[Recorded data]
........

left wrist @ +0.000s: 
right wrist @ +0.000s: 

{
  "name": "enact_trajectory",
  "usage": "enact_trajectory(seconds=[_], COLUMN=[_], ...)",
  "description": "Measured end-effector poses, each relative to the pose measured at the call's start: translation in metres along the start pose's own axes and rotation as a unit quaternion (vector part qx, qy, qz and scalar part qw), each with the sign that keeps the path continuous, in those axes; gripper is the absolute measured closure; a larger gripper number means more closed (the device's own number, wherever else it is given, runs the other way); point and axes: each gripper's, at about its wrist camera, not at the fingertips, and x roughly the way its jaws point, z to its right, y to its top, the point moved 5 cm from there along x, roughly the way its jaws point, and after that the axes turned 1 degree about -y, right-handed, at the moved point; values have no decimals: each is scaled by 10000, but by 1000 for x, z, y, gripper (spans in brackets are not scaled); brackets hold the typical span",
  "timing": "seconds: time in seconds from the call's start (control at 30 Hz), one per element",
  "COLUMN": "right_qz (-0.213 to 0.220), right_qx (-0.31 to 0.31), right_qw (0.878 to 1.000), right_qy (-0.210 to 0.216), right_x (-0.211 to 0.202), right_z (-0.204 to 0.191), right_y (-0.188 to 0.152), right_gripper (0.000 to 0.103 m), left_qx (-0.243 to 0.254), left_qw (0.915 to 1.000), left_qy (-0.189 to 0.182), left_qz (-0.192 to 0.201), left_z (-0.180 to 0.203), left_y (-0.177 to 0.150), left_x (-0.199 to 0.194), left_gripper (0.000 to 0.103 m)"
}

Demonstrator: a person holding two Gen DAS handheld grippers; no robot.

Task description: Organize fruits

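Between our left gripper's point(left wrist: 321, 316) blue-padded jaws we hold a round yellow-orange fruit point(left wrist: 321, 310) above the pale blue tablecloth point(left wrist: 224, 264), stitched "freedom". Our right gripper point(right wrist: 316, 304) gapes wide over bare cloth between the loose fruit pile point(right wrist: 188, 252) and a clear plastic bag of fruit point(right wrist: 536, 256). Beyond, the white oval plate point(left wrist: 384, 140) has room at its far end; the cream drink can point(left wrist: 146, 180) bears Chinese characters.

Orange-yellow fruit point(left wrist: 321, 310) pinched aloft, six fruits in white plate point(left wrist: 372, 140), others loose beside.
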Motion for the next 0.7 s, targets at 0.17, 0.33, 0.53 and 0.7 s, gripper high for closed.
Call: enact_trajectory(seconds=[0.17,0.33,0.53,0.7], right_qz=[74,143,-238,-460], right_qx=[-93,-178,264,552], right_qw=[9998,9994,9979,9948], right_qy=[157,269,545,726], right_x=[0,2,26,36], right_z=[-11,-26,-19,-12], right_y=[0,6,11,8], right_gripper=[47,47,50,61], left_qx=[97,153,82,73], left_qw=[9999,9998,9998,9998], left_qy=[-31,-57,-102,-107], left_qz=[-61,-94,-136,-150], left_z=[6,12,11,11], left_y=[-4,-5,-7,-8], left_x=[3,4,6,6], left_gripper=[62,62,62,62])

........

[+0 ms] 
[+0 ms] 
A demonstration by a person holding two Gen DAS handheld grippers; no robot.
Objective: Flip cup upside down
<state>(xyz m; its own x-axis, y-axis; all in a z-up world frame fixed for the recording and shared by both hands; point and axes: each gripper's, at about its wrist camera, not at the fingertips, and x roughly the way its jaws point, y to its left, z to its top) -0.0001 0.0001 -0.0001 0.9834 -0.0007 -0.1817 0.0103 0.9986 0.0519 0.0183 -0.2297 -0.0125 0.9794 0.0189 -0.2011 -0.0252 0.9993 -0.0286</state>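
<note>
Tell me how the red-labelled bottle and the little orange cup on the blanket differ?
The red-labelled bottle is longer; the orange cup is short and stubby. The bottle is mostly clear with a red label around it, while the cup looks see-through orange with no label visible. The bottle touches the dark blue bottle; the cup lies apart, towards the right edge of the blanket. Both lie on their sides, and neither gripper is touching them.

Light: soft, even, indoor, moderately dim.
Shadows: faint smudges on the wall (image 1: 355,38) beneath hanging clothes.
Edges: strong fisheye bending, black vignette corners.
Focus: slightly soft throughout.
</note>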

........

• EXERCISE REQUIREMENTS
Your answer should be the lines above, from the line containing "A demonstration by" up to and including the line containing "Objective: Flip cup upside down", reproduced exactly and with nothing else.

• TASK OUTPUT
A demonstration by a person holding two Gen DAS handheld grippers; no robot.
Objective: Flip cup upside down

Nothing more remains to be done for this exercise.